◆ **Try it**:
Look for "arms" in the listing below. Gather each line that contains it.

◆ **Dataset content**:

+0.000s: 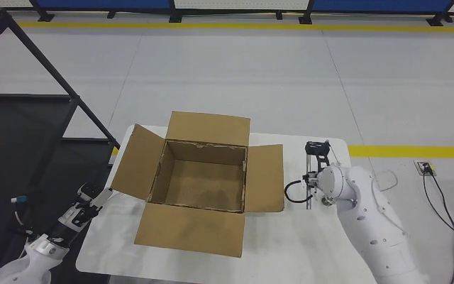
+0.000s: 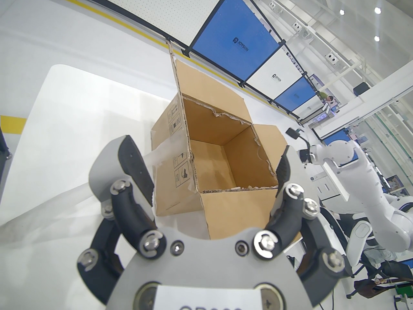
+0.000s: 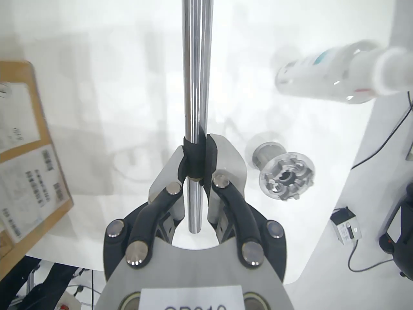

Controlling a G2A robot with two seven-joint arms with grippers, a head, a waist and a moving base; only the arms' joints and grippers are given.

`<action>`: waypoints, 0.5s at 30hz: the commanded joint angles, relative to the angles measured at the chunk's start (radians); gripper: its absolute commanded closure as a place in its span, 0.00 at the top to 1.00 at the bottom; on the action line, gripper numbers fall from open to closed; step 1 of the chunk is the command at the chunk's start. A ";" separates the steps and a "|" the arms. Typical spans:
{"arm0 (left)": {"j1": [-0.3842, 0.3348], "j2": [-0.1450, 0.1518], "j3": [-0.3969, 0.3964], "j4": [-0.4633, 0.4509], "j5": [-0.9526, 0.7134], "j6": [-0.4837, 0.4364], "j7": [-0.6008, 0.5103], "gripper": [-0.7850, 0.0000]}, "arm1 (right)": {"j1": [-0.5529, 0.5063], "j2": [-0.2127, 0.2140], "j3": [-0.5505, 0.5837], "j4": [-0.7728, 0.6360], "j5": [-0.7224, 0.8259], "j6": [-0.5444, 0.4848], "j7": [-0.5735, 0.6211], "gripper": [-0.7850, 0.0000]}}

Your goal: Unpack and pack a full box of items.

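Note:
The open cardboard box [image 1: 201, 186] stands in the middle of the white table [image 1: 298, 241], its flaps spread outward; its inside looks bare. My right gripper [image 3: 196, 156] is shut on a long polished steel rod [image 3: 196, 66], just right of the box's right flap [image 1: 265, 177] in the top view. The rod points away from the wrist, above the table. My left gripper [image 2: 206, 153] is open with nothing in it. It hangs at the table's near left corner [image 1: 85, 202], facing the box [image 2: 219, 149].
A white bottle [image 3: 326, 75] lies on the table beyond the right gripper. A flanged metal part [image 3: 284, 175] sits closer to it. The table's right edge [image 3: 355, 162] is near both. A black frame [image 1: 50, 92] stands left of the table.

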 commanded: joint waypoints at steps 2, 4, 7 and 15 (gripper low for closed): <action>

◆ **Response below**:
Controlling a G2A robot with two seven-joint arms with grippers, a head, a waist and a moving base; only the arms' joints and grippers are given.
`<action>`: waypoints, 0.5s at 30hz: the commanded joint angles, relative to the angles measured at the chunk's start (radians); gripper: its absolute commanded closure as a place in its span, 0.00 at the top to 1.00 at the bottom; on the action line, gripper numbers fall from open to closed; step 1 of the chunk is the command at the chunk's start. A ";" separates the steps and a "|" the arms. Typical spans:

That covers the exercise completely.